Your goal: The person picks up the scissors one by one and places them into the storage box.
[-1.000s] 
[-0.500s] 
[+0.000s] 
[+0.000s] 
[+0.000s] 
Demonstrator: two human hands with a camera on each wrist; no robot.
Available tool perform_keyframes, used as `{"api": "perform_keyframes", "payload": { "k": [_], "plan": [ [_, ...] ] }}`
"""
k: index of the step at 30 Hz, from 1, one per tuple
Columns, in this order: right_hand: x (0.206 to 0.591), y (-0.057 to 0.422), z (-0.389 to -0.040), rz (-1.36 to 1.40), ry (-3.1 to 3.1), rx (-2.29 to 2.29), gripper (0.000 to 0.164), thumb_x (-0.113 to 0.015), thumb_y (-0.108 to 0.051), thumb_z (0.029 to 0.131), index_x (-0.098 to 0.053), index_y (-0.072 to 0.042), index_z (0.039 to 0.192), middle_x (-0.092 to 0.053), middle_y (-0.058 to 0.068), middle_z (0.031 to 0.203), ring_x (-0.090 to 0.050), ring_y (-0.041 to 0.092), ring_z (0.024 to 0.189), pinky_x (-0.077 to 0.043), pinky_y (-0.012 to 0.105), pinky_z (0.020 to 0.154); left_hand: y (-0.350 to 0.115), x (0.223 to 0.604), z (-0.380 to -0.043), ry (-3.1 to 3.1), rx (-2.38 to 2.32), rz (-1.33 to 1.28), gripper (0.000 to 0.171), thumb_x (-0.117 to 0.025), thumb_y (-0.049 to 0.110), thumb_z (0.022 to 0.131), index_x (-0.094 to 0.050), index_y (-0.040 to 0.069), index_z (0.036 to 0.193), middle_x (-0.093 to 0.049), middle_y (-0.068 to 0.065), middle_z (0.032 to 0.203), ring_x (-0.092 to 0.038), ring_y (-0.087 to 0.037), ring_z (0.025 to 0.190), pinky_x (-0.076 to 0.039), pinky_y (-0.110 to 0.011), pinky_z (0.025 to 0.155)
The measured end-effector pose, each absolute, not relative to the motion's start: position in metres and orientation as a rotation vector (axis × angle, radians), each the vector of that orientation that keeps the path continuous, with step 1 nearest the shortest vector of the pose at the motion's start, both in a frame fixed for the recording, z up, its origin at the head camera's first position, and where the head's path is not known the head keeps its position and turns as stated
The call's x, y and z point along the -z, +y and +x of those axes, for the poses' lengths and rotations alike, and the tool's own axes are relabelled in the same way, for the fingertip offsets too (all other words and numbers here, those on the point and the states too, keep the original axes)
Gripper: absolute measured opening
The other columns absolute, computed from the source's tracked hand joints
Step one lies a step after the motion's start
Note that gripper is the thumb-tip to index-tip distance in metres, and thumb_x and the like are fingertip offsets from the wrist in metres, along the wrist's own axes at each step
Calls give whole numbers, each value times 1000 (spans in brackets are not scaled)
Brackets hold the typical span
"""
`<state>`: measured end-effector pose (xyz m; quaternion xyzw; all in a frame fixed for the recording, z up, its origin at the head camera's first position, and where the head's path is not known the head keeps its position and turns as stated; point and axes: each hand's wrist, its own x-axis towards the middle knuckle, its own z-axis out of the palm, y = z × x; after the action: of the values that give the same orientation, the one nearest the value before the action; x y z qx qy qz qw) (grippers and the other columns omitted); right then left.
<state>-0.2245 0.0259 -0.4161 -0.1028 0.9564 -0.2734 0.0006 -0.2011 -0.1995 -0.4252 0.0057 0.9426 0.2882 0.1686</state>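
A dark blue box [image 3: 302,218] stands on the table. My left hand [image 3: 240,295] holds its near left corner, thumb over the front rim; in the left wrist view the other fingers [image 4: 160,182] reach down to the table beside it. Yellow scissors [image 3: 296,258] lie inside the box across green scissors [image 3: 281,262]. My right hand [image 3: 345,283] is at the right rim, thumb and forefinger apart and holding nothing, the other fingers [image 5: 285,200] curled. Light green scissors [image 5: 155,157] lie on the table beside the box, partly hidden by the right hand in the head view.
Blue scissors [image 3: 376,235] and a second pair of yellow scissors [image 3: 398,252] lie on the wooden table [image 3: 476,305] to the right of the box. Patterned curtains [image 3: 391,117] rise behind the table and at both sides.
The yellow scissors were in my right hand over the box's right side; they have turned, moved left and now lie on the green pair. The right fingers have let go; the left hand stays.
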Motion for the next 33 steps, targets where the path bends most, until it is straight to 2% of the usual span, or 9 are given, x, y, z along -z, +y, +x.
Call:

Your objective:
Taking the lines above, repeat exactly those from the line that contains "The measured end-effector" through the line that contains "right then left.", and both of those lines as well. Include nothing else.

Expected answer:
The measured end-effector pose, each absolute, not relative to the motion's start: position in metres and orientation as a rotation vector (axis × angle, radians), each the vector of that orientation that keeps the path continuous, with step 1 nearest the shortest vector of the pose at the motion's start, both in a frame fixed for the recording, z up, its origin at the head camera's first position, and where the head's path is not known the head keeps its position and turns as stated
The call's x, y and z point along the -z, +y and +x of those axes, for the poses' lengths and rotations alike, and the tool's own axes are relabelled in the same way, for the fingertip offsets too (all other words and numbers here, those on the point and the states too, keep the original axes)
Gripper: absolute measured opening
The other columns absolute, computed from the source's tracked hand joints
Step one lies a step after the motion's start
Note that gripper is the thumb-tip to index-tip distance in metres, and thumb_x and the like are fingertip offsets from the wrist in metres, along the wrist's own axes at each step
Calls give whole numbers, each value times 1000 (spans in brackets are not scaled)
Brackets hold the typical span
"""
`<state>`: measured end-effector pose (xyz m; quaternion xyzw; all in a frame fixed for the recording, z up, its origin at the head camera's first position, and where the head's path is not known the head keeps its position and turns as stated; point and axes: each hand's wrist, its own x-axis towards the middle knuckle, its own z-axis out of the palm, y = z × x; after the action: of the values that give the same orientation, the one nearest the value before the action; x y z qx qy qz qw) (grippers and the other columns omitted); right then left.

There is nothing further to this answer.